Ее никто не слыхал, а Гриць хотя и увидал ее с своего возвышения, с живого плетня из девичьих рук, но тотчас же отвернулся, боясь, что это его хотят звать или «кашку кушать», или «головку мыть», либо «почивать» и что ему ужасно надоело.
— Матушка боярыня, Олена Митревна, нам бог радость послал, — говорила запыхавшаяся нянюшка.
— Что ты, няня! Ох! — встревожилась Брюховецкая, даже побледнела.
— Точно, родимая, радость, чу, бог послал…
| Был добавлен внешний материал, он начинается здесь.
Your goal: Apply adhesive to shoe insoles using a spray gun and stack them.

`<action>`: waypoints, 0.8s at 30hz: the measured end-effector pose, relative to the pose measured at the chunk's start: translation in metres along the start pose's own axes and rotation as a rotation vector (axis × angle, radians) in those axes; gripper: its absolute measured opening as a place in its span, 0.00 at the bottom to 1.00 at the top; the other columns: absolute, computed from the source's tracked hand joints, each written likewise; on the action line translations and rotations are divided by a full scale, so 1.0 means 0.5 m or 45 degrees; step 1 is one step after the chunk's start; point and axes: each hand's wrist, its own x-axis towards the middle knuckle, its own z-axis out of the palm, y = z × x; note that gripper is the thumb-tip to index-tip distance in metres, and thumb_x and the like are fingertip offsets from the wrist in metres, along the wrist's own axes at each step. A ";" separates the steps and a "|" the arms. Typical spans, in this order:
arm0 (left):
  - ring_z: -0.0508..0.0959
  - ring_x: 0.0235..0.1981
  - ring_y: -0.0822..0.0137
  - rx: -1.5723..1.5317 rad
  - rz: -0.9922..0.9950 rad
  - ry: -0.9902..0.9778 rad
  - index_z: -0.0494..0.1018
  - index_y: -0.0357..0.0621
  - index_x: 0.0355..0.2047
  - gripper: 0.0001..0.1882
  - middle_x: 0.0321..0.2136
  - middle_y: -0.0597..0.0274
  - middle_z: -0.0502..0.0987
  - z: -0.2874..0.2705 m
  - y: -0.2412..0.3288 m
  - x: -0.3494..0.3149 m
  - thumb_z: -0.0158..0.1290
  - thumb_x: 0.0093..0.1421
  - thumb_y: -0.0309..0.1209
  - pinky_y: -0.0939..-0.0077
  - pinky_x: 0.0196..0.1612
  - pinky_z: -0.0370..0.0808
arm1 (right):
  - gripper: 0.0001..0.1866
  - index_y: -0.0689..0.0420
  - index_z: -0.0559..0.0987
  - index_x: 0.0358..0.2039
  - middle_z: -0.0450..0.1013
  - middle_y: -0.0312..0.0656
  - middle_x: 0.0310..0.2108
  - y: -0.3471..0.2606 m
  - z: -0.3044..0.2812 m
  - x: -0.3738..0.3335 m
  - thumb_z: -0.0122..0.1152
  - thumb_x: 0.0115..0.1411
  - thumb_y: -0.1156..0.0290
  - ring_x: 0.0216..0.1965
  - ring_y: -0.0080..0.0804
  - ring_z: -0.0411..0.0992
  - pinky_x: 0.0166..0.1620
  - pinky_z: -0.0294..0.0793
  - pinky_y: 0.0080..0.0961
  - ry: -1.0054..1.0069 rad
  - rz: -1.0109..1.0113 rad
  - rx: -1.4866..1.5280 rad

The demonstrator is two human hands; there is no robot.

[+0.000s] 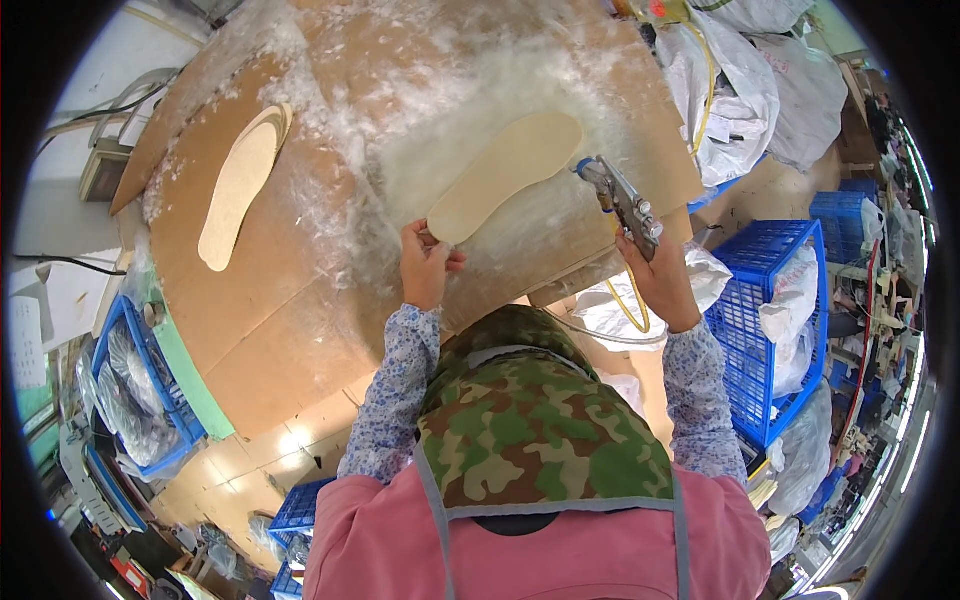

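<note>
My left hand [427, 264] pinches the near end of a beige insole [508, 172] between thumb and fingers. The insole slants up to the right over the cardboard. In my right hand [662, 278] is a metal spray gun [625, 205], its blue-tipped nozzle close to the insole's far end. A pale mist hangs around the insole. A yellow hose [636, 305] hangs below the gun. To the left, a small stack of similar insoles [243, 190] lies on the cardboard-covered table [290, 320].
White fibrous residue [330, 200] coats much of the cardboard. A blue crate [770, 325] holding white bags stands at the right, another blue crate [145, 385] with plastic bags at the left. White sacks [735, 95] sit past the table's right edge.
</note>
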 end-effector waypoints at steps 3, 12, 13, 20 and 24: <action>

— Говори же, сказывай, Аксентьевна, что такое?
— Та мабуть бабушци бог сынка або дочку послав, — усмехнулась пани Дорошенчиха. — Кого вам бог дав, бабусю, москалика чи московочку?
— Господь с тобой, пания! Что ты непутное говоришь! — обиделась старушка.
— Так что же? Сказывай, няня, не томи! — тревожно спрашивала Брюховецкая.
— Гонец с Москвы, родимая, пригнал и от батюшки князя и от матушки княгинюшки поклон и благословение тебе привез, и грамотки с им…
— Ах, няня! Что ты! Ох! — скорее испугалась, чем обрадовалась, молодая боярыня.
— Истинно докладываю…, Я и свету не взвидела, как речь-ту родную услыхала… с родимой-то сторонки и собачка, чу, родная сестрица, — бормотала старушка, разводя руками.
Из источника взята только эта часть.